As an example, we will use the AdventureWorks sample database.

Before you start running queries below, turn on STATISTICS IO. Here’s how to do it in a query window:

USE AdventureWorks
GO

SET STATISTICS IO ON

Once you run a query with STATISTICS IO ON, different messages will appear. You can see these in the Messages tab of the query window in SQL Server Management Studio (see Figure 1):

Figure 1: Sample STATISTICS IO output in the Message tab of SSMS

Now that we’re done with the short intro let’s dig deeper.

1. High Logical Reads

The first point in our list is the most common culprit – high logical reads. 

Logical reads are the number of pages read from the data cache. A page is 8KB in size. Data cache, on the other hand, refers to RAM used by SQL Server.

Logical reads are crucial for performance tuning. This factor defines how much an SQL Server needs to produce the required result set. Hence, the only thing to remember is: the higher the logical reads are, the longer the SQL Server needs to work. It means your query will be slower. Reduce the number of logical reads, and you will increase your query performance.

But why use logical reads instead of elapsed time?

  • Elapsed time depends on other things done by the server, not just your query alone.
  • Elapsed time can change from development server to production server.

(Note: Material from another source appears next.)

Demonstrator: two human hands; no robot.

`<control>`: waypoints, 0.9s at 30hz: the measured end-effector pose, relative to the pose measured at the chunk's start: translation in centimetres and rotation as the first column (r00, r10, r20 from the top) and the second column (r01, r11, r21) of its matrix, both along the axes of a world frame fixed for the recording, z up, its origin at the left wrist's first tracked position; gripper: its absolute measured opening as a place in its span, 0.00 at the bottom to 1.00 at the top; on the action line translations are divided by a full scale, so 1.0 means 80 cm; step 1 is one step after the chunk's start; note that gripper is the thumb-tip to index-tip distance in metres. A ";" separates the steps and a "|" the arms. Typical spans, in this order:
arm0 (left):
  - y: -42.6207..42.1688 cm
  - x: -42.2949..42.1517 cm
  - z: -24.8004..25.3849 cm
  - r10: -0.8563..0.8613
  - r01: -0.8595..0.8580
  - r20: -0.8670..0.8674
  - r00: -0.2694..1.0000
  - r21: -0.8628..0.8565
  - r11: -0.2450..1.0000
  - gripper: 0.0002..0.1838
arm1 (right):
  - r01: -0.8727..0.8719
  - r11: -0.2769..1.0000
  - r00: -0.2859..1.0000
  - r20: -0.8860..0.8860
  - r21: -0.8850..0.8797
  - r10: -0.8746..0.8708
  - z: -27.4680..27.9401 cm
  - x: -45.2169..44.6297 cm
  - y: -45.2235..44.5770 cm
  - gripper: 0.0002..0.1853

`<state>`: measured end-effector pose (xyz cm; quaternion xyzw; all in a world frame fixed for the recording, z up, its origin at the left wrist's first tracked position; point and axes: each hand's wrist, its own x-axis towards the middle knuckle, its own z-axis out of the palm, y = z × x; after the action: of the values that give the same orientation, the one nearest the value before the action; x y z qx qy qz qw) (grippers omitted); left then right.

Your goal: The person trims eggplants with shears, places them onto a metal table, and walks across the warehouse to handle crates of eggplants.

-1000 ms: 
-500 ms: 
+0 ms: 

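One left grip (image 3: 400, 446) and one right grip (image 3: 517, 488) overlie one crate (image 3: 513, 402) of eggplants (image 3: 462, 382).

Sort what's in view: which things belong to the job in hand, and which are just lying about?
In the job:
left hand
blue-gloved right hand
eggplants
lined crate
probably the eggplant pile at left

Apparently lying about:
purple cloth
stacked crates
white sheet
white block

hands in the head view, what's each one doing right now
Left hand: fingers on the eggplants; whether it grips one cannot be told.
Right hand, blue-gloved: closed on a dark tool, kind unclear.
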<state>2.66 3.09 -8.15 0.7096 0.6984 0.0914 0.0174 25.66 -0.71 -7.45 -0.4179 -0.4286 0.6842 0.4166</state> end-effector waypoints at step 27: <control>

This happens when both servers have different capacities and hardware and software configurations.

Relying on elapsed time will cause you to say, “But it ran fine in our development server!” sooner or later.

Why use logical reads instead of physical reads?

  • Physical reads are the number of pages read from disks to the data cache (in memory). Once the pages needed in a query are in the data cache, there’s no need to reread them from disks.
  • When the same query is rerun, physical reads will be zero.

Logical reads are the logical choice for fine-tuning SQL query performance.

To see this in action, let’s proceed to an example.

Example of Logical Reads

Suppose you need to get the list of customers with orders shipped last July 11, 2011.  You come up with this below pretty simple query:

SELECT
 d.FirstName
,d.MiddleName
,d.LastName
,d.Suffix
,a.OrderDate
,a.ShipDate
,a.Status
,b.ProductID
,b.OrderQty
,b.UnitPrice
FROM Sales.SalesOrderHeader a
INNER JOIN Sales.SalesOrderDetail b ON a.SalesOrderID = b.SalesOrderID
INNER JOIN Sales.Customer c ON a.CustomerID = c.CustomerID
INNER JOIN Person.Person d ON c.PersonID = D.BusinessEntityID
WHERE a.ShipDate = '07/11/2011'

It’s straightforward. This query will have the following output:

Figure 2: Result set showing names of customers who have orders with ship date 07/11/2011

Then, you check the STATISTICS IO result of this query:

Figure 3: STATISTICS IO result of our first run.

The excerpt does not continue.